EXERCISE REQUIREMENTS: Find every line with the string "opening" in the material below and copy it.

┄┄┄┄┄┄┄┄┄┄

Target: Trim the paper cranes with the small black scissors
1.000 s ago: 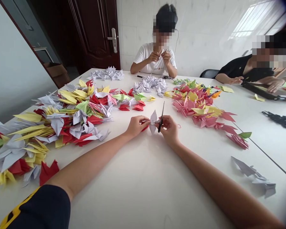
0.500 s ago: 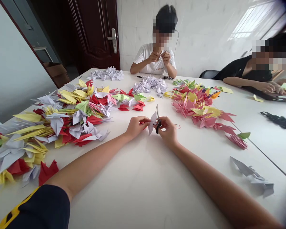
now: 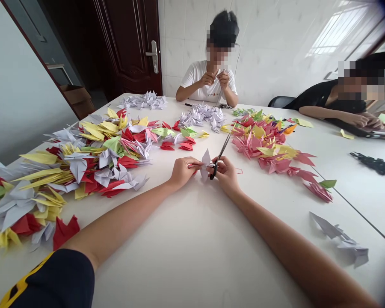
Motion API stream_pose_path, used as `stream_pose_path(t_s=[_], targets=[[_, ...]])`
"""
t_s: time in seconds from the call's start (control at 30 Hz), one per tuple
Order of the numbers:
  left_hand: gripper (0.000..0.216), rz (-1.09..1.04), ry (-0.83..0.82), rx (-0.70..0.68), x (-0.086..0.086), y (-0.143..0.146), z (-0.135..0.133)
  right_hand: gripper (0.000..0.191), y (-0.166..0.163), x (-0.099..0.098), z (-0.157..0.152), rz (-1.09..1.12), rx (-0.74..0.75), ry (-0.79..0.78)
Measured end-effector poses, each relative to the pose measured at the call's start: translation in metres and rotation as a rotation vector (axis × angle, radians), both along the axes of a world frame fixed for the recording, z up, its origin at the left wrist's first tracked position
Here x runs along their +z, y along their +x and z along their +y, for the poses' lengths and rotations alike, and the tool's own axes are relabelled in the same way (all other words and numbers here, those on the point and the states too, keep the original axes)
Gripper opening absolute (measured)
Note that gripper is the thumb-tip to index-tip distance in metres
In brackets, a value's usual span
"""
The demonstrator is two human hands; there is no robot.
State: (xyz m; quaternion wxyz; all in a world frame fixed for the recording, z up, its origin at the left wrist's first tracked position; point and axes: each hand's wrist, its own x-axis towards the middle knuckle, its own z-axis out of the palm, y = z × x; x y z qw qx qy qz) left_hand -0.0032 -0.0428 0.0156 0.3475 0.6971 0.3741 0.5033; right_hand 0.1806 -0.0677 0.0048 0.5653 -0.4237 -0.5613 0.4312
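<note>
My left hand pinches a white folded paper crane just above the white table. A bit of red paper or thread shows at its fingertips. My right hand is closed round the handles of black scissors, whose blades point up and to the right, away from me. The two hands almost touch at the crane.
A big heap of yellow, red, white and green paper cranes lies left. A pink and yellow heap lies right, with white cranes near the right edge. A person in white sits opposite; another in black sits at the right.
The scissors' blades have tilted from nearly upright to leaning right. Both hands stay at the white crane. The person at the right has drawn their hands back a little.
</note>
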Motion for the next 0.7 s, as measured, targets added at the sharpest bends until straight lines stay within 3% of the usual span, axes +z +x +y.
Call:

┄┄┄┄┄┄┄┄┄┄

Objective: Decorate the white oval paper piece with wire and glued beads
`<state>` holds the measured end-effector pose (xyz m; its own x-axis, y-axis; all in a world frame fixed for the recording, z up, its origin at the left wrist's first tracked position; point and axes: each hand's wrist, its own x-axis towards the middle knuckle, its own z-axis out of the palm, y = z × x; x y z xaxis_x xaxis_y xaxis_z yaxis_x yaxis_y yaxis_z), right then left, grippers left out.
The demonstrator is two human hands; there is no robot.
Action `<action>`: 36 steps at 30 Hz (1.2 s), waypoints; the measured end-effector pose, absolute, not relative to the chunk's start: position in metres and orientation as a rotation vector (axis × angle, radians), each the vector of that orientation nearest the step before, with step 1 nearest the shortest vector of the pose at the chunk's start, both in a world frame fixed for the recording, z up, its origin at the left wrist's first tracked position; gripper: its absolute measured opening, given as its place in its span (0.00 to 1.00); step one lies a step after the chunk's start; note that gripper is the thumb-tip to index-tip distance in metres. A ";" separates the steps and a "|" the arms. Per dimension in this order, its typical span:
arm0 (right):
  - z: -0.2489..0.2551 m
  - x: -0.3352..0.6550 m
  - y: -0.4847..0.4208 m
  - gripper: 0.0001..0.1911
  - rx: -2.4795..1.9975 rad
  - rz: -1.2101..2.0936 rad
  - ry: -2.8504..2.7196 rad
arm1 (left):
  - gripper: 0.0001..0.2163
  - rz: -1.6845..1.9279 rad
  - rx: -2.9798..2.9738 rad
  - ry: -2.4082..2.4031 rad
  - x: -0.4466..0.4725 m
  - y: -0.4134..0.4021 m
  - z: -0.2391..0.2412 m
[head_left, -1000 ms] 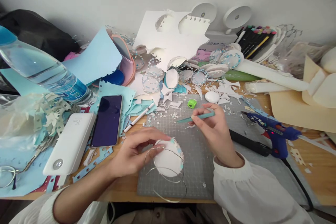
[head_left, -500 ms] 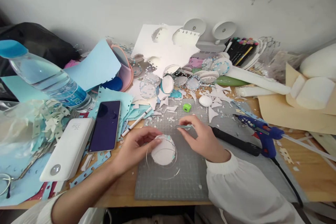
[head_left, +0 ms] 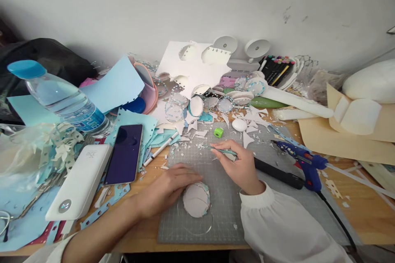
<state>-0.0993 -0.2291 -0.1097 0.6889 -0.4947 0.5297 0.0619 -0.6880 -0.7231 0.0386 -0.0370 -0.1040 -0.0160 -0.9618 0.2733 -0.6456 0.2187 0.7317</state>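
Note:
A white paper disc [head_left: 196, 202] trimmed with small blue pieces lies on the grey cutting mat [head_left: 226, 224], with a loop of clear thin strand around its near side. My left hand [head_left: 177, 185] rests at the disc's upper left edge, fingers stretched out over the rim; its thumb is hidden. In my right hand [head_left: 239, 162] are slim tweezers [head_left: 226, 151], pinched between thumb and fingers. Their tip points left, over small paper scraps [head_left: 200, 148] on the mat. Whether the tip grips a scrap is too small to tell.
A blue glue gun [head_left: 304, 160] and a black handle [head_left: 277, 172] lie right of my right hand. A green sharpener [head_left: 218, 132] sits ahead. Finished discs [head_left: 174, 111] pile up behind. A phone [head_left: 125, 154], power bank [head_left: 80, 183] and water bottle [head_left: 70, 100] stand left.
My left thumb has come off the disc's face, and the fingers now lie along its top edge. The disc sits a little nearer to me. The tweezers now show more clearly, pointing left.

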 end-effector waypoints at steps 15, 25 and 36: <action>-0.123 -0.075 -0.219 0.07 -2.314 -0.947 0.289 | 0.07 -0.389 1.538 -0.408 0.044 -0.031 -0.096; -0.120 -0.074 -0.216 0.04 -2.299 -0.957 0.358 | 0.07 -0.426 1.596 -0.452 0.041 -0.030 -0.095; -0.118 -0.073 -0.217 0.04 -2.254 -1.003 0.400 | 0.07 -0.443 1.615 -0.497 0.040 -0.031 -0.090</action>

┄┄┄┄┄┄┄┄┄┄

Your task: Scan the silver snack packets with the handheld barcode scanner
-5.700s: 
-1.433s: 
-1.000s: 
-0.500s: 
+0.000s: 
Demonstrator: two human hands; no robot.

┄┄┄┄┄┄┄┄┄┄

EXERCISE SOLUTION:
Gripper opening absolute (measured)
Action `<action>`: 36 steps at 30 Hz (1.2 s), waypoints; the measured end-effector pose, absolute, not relative to the chunk's start: position in metres and orientation as a rotation vector (axis × angle, radians), each the vector of that orientation nearest the step before, with step 1 nearest the shortest vector of the pose at the chunk's start, both in a world frame fixed for the recording, z up, its origin at the left wrist's first tracked position; gripper: its absolute measured opening, given as its place in its span (0.00 to 1.00); step one lies a step after the chunk's start; note that gripper is the thumb-tip to index-tip distance in metres. A ";" separates the steps and a "|" the arms. Per dimension in this order, its typical span:

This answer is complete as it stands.